3 ) Texas has 67 former and current politicians who are members of ALEC (not counting those who have left). Further information on politicians associated with ALEC in other states can be found here, and here.
4 ) According to a Washington Post article, when examining what factors made a legislator more likely to be associated with ALEC, they found that those from conservative states who received less funding, spent less time crafting legislation, and were less experienced were far more likely to rely on ALEC’s bills.
5 ) Three times a year ALEC gathers state legislators and companies alike so that companies can tell legislators what they want to see happening. Hundreds of state legislators attend. More can be read here.
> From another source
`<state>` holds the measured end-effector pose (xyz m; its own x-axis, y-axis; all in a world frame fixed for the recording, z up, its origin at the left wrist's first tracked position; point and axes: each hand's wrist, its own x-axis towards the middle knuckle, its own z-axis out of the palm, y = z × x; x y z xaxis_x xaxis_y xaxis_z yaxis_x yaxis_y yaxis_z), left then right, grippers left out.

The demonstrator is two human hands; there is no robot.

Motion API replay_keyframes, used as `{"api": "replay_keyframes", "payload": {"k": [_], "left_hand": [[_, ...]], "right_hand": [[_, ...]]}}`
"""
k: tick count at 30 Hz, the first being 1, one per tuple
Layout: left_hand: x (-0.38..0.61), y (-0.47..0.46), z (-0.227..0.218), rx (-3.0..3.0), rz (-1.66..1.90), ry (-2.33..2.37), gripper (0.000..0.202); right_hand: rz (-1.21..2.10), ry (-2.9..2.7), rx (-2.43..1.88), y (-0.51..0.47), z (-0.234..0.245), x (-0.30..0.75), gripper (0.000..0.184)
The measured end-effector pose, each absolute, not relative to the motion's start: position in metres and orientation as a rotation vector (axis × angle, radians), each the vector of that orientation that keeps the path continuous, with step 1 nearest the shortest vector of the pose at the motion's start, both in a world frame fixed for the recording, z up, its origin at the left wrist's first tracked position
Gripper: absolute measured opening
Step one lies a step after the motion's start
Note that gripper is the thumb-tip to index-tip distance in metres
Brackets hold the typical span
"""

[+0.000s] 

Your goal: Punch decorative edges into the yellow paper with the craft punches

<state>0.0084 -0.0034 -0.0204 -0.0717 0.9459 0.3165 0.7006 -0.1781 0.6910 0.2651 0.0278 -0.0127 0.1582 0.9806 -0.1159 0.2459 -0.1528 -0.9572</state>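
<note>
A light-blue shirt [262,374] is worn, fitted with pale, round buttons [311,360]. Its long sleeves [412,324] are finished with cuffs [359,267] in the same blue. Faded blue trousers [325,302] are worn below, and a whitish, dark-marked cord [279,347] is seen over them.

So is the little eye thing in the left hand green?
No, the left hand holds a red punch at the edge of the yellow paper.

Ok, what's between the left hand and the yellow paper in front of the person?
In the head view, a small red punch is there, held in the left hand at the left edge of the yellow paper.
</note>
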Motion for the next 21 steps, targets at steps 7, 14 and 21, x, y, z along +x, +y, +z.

6 ) ALEC’s involvement is far more prevalent than some would assume, a quote found in this New York Times article may give you a good idea: “ALEC lawmakers typically introduced more than 1,000 bills based on model legislation each year and passed about 17 percent of them.”
7 ) Companies, such as AARP who have gone on record confirming it, pay ALEC to be able to influence our legislators, you can read further about the practices in these meetings here.
8 ) ALEC regularly controls it’s politicians, not only telling them what to vote for, but even what to say at important events and or when making news statements. Examples and related material are mentioned in a New York Times article here.
9 ) Prominent politicians are often used by ALEC to control the success of legislation, take Bill Seitz, who wrote to a fellow lawmaker saying: “the considered advice from our friends at ALEC was that such legislation is not well taken and should not be approved.” This quote can be found in an article here.